Alors, par-delà cette écriture dépouillée, clinique, plate, d'Annie Ernaux, qui réussit à dire par l'effet de sensation qu'elle provoque sur elle et sur les lecteurs, c'est une nouvelle forme qui se rejoint, dans laquelle peuvent sans différence se tenir chaque humain. La forme matricielle, doublée par la forme roman et fiction, restait comme une dénégation de la naissance, comme si, par le simple fait d'être bien né, dans le bon milieu, cela suffisait à dénier la coupure au couteau de la naissance et à ne jamais avoir la sensation de la dureté de la condition terrestre que les ouvriers, les paysans et petits commerçants ont.
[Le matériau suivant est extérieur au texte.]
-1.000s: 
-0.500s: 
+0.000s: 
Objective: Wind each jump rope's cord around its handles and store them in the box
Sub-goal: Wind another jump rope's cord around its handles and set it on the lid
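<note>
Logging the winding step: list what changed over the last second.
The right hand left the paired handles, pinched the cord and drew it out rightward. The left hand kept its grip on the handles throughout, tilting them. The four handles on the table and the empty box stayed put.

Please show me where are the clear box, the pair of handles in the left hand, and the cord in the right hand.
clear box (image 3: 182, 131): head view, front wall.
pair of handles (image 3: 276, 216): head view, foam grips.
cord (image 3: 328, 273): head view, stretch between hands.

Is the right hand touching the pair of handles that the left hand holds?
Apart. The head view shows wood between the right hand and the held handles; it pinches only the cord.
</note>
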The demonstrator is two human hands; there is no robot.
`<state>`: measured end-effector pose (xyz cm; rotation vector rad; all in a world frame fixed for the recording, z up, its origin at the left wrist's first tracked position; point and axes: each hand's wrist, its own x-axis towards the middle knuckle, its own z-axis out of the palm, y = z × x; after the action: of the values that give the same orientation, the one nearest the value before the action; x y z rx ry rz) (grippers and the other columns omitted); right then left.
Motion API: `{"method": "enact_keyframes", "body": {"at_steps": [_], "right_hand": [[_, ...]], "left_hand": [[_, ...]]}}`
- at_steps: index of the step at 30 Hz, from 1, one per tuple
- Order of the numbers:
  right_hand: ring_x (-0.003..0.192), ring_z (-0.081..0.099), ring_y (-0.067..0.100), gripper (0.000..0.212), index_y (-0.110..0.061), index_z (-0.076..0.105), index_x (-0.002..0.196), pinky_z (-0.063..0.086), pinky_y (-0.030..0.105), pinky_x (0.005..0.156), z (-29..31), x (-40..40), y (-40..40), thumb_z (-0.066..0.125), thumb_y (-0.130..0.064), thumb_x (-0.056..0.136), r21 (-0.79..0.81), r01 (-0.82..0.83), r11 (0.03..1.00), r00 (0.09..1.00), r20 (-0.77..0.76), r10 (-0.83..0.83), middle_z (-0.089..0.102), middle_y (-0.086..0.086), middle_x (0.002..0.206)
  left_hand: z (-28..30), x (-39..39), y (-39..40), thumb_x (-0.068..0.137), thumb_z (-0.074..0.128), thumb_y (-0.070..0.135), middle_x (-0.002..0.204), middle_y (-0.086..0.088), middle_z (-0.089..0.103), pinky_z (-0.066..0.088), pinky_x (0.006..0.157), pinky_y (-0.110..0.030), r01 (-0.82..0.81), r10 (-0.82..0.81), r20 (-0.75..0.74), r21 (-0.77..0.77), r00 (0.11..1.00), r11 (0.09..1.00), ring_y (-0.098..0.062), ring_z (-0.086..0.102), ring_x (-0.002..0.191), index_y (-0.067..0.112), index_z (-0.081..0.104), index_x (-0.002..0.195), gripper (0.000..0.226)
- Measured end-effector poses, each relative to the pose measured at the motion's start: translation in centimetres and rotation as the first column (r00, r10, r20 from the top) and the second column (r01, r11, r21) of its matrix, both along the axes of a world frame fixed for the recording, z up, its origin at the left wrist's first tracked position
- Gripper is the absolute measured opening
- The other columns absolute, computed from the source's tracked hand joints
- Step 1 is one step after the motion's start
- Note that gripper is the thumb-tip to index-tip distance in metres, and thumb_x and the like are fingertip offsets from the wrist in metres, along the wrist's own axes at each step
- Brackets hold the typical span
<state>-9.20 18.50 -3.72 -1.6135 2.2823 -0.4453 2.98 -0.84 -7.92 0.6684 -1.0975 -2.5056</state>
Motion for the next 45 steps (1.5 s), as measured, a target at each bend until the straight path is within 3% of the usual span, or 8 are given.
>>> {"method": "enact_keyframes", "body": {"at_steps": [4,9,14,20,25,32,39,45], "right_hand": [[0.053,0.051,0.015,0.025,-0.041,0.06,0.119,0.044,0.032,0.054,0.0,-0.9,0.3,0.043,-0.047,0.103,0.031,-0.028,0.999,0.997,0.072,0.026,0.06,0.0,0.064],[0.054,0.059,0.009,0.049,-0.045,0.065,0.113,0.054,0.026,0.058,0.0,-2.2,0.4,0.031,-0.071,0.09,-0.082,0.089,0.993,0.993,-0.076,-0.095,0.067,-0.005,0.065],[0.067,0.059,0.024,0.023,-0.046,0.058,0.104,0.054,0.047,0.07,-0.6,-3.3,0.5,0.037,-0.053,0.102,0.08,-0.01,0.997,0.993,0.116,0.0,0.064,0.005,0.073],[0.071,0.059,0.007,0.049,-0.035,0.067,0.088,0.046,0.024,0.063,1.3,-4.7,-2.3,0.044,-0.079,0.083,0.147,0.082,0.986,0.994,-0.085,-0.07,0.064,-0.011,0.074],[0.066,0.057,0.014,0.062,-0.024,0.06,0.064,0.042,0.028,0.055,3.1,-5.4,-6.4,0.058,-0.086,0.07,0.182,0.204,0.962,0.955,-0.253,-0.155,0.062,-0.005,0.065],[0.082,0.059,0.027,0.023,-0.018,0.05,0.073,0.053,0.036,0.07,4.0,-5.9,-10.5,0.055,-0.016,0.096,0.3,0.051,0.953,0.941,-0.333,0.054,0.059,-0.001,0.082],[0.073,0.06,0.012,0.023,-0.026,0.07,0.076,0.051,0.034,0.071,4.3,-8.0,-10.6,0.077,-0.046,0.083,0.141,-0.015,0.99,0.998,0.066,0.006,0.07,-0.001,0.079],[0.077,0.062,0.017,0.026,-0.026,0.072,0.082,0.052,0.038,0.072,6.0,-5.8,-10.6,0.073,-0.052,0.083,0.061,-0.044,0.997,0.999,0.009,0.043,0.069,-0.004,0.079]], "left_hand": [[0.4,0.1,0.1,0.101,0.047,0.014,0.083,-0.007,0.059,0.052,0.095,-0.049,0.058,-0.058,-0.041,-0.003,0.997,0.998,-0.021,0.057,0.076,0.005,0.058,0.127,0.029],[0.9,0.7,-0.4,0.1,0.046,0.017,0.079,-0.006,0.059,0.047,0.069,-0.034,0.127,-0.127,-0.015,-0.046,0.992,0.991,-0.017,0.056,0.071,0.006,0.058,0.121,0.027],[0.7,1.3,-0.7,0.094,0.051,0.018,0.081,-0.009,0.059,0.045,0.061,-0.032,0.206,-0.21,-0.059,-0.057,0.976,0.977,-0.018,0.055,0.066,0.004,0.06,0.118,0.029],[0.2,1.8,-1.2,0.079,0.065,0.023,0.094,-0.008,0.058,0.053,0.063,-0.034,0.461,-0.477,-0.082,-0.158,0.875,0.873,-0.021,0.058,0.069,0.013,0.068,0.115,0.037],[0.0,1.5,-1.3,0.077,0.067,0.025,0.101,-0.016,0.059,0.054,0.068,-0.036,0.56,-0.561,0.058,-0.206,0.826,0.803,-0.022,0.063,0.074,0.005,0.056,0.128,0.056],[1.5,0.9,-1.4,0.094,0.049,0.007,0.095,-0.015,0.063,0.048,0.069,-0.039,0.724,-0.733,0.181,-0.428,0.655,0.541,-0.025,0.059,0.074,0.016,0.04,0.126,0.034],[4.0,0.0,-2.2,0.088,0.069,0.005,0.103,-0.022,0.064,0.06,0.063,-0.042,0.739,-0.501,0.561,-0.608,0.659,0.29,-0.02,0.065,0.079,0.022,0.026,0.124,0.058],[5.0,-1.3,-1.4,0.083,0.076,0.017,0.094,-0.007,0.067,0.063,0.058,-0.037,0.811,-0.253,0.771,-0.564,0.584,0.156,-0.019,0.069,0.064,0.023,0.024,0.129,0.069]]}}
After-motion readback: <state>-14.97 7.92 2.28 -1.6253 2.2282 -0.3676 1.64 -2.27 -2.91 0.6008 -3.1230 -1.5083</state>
Annie Ernaux, blessée dans son enfance et surtout son adolescence dans l'école privée par les différences sociales, se sentant dévalorisée, infériorisée, ayant honte des manières frustres de son père, sent que, pourtant, par-delà cette injustice infinie, l'être humain, et donc elle-même, ne peut vivre sans se sentir relié. Son écriture vise cette reliance, que des êtres humains s'identifiant comme des lecteurs qui, dans une opération de dévoilement, ont la sensation de vivre la même chose que ce qu'elle dit et écrit, par des mots qui font sentir les choses, aient cette vive et joyeuse et infinie sensation d'être réunis dans une nouvelle forme, cette reconnaissance d'un destin commun identifié comme le fait d'être né, d'être donc vulnérable, ceci qui les réunit excluant en même temps ceux qui ne sont pas encore nés, qui sont encore dans la bulle du monde des dominants.

En effet, Annie Ernaux n'a pas à se soucier de la forme, ni du rythme, ni des médias, ni des lecteurs, car c'est la chose à dire qui entraîne tout le reste, qui est aux commandes, et qui détermine aussi le rapport de celle qui écrit à son écriture et à l'argent. Annie Ernaux vise un acte politique, un acte subversif qui commence à mettre en danger non seulement elle mais aussi ses lecteurs s'ils sont précipités dans la sensation de la dureté par l'effet de dévoilement que cette écriture a, un acte de transsubstantiation, elle ne vise en aucune manière le confort que lui procure la vente de ses livres, à tel point qu'elle a gardé son métier de prof jusqu'en 2000.

Ainsi, Annie Ernaux par son écriture réussit-elle à faire triompher à la fois la dureté de sa mère, dureté du statut des femmes à cette époque combiné à un sens aigu de mettre au monde de la dureté, à un dire c'est comme ça que commence la vie, vraiment au couteau qui sépare de la vie dans la bulle matricielle, et la douceur de son père, qui symbolise, beaucoup plus que le pari de réussir une ascension sociale par les études, par les capacités psychiques et intellectuelles, par les capacités de se défendre par le langage, par le cerveau supérieur, la possibilité de retrouver une nouvelle forme dans la communion d'êtres humains dans la même expérience de la dureté terrestre. S'il y a effectivement la trace de la religion de son enfance dans l'écriture d'Annie Ernaux, c'est dans la sensation à obtenir de ce quelque chose qui relie à nouveau des êtres qui ont chuté de la bulle, c'est relier et recueillir (double étymologie latine du mot religion), à ceci près que ceci ne doit pas se réaliser dans une autre vie, mais en vivant. C'est comme si elle disait, la communauté humaine, celle qui naît dans la dureté terrestre, précipitée là sur la pierre par le couteau obstétrical, ce n'est pas possible qu'elle soit séparée par des différences de classes sociales. C'est cette vérité-là qu'elle cherche à donner à la lumière, et non pas à avorter.

Il est évident qu'Annie Ernaux n'a pas à se soucier de savoir ce que c'est, la littérature. Elle, elle doit simplement écrire, et on sait pourquoi.